In the market, this scheme is often called “apartment for offset”, “offset”, but in essence it is not such, it is impossible to draw direct analogies between trade-in and offset.

Selling apartments in a new building under this scheme is not a simple exchange of an old apartment for a new one. It will not be possible to rent out your home to the developer and move into a new building - he cannot simply accept the old meters as payment for the new ones, and, more often than not, he does not buy the apartment for himself.

The developer, under the guise of an offset, offers you to sell your old apartment through an affiliated partner agency and use the proceeds from the sale to buy a new one. Everything is done through “one window,” that is, through a construction company.

Technically, a trade-in scheme is two transactions that take place in parallel: a sale and a purchase. Two agreements are concluded:

  1. an agreement for the sale of an old apartment, which specifies the cost of sale and the amount of commission for services rendered;
  2. a contract for booking an apartment in a new building, where you are assigned a specific apartment and its cost is fixed.

You can do all this yourself: find the owner of an old apartment, conduct a transaction and bring money to the developer. But this is often inconvenient: you need to spend time and effort searching for a buyer, searching for and booking an apartment in a new building and checking all the documents.

To sell housing under the trade-in scheme, the developer in most cases cooperates with affiliated agencies. They will evaluate the property and sell it within a pre-agreed timeframe.

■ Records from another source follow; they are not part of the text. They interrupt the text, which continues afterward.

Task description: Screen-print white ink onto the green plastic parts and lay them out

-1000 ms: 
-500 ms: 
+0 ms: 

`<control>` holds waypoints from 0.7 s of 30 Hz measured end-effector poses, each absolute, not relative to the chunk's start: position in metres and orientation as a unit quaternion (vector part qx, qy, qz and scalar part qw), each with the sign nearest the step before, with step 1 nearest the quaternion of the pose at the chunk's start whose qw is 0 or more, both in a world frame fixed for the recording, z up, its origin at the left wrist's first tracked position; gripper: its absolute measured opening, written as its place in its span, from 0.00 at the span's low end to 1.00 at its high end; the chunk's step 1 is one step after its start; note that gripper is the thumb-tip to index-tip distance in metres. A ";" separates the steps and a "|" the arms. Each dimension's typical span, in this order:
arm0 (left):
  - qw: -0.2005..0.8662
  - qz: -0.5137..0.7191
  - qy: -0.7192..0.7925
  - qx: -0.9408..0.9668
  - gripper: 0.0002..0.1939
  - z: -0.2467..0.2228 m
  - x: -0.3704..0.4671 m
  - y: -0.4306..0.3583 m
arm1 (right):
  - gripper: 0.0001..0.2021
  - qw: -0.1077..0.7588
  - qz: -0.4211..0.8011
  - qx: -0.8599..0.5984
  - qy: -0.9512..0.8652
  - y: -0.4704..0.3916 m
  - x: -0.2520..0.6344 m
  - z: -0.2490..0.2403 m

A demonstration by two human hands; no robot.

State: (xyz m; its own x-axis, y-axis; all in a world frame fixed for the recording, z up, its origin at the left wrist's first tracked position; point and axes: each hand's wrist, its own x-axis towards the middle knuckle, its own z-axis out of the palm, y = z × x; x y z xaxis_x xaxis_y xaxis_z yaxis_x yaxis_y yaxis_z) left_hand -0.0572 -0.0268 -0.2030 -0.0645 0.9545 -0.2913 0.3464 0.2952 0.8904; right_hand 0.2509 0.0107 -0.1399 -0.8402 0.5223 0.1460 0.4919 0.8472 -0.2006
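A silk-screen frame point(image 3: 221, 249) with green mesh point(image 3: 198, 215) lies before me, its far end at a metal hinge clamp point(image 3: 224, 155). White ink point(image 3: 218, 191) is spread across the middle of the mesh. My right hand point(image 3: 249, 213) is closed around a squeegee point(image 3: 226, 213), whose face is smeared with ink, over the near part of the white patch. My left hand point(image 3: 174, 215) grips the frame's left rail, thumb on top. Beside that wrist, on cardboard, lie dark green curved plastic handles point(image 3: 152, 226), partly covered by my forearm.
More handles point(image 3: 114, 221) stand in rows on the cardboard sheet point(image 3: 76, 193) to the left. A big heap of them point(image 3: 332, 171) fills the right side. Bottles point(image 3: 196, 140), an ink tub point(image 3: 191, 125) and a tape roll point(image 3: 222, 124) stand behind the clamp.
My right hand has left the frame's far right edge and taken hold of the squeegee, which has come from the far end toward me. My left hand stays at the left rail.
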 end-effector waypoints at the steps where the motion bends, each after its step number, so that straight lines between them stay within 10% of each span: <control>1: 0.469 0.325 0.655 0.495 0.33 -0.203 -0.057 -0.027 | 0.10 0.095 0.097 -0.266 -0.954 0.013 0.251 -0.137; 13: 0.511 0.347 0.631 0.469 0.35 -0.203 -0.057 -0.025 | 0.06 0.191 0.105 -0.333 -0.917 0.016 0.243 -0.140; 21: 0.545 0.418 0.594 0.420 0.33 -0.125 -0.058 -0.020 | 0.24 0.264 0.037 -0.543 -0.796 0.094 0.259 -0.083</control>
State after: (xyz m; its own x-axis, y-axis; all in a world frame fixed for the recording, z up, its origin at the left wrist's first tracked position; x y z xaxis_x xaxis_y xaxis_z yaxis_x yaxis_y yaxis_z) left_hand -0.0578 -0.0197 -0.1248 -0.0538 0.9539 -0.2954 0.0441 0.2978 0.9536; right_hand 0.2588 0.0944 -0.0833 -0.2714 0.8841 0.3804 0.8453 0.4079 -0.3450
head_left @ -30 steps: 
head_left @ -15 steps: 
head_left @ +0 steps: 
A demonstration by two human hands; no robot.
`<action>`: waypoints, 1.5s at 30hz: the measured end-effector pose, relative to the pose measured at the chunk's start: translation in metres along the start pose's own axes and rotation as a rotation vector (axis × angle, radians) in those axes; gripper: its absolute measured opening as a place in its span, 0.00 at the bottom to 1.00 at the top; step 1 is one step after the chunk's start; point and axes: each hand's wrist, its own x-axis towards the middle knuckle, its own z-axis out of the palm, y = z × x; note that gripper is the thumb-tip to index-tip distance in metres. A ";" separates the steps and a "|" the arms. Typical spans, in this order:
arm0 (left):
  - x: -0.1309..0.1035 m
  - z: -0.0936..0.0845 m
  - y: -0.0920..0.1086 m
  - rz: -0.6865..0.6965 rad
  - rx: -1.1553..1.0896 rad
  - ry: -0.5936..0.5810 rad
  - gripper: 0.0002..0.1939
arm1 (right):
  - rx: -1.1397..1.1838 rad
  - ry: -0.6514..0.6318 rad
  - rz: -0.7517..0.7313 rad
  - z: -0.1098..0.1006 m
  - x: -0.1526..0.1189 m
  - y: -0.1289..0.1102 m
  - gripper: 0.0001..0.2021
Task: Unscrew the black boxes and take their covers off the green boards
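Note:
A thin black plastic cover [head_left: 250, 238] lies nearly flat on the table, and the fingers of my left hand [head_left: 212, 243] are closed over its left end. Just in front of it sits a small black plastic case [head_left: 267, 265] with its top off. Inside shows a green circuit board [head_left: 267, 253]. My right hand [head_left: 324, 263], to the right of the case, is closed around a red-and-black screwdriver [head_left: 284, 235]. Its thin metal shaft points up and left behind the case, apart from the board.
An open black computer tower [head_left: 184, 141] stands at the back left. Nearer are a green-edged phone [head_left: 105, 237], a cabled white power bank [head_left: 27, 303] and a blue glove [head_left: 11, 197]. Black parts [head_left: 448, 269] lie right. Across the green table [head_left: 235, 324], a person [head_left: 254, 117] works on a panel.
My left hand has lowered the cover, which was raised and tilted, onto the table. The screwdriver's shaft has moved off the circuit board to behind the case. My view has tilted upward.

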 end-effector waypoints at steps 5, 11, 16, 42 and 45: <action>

There are also rare cases of the classic scheme, when an old apartment is bought directly by a developer or real estate agency and then sold through its own channels. But these are rather exceptions - traditionally, developers specialize in primary housing; there are real estate agencies for operations on the secondary market.

Yulia Dymova, director of the secondary real estate sales office Est-a-Tet (Moscow):

— The agency, which is engaged in the sale of new buildings and secondary real estate, does everything possible to ensure that the sale of real estate takes place within the time frame required by the client - within the framework of the reservation agreement or the current contract for the purchase of a new building. The possible discount will depend on the market (today it is insignificant, no more than 5%). For an agency, real estate sales are a definite plus.

Sometimes they try to compare a trade-in with an alternative deal, but they forget that the alternative deal involves the acquisition of only secondary real estate - there is no alternative with new buildings. A trade-in transaction only conditionally falls under the characteristics of an alternative transaction - the client receives money and invests it almost simultaneously. A possible problem is that the increase in prices for new buildings is not comparable with the increase in the cost of secondary housing, however, acting within the framework of one agency, the client quickly receives information on the timing of the rise in prices of objects, which allows for a much more profitable transaction.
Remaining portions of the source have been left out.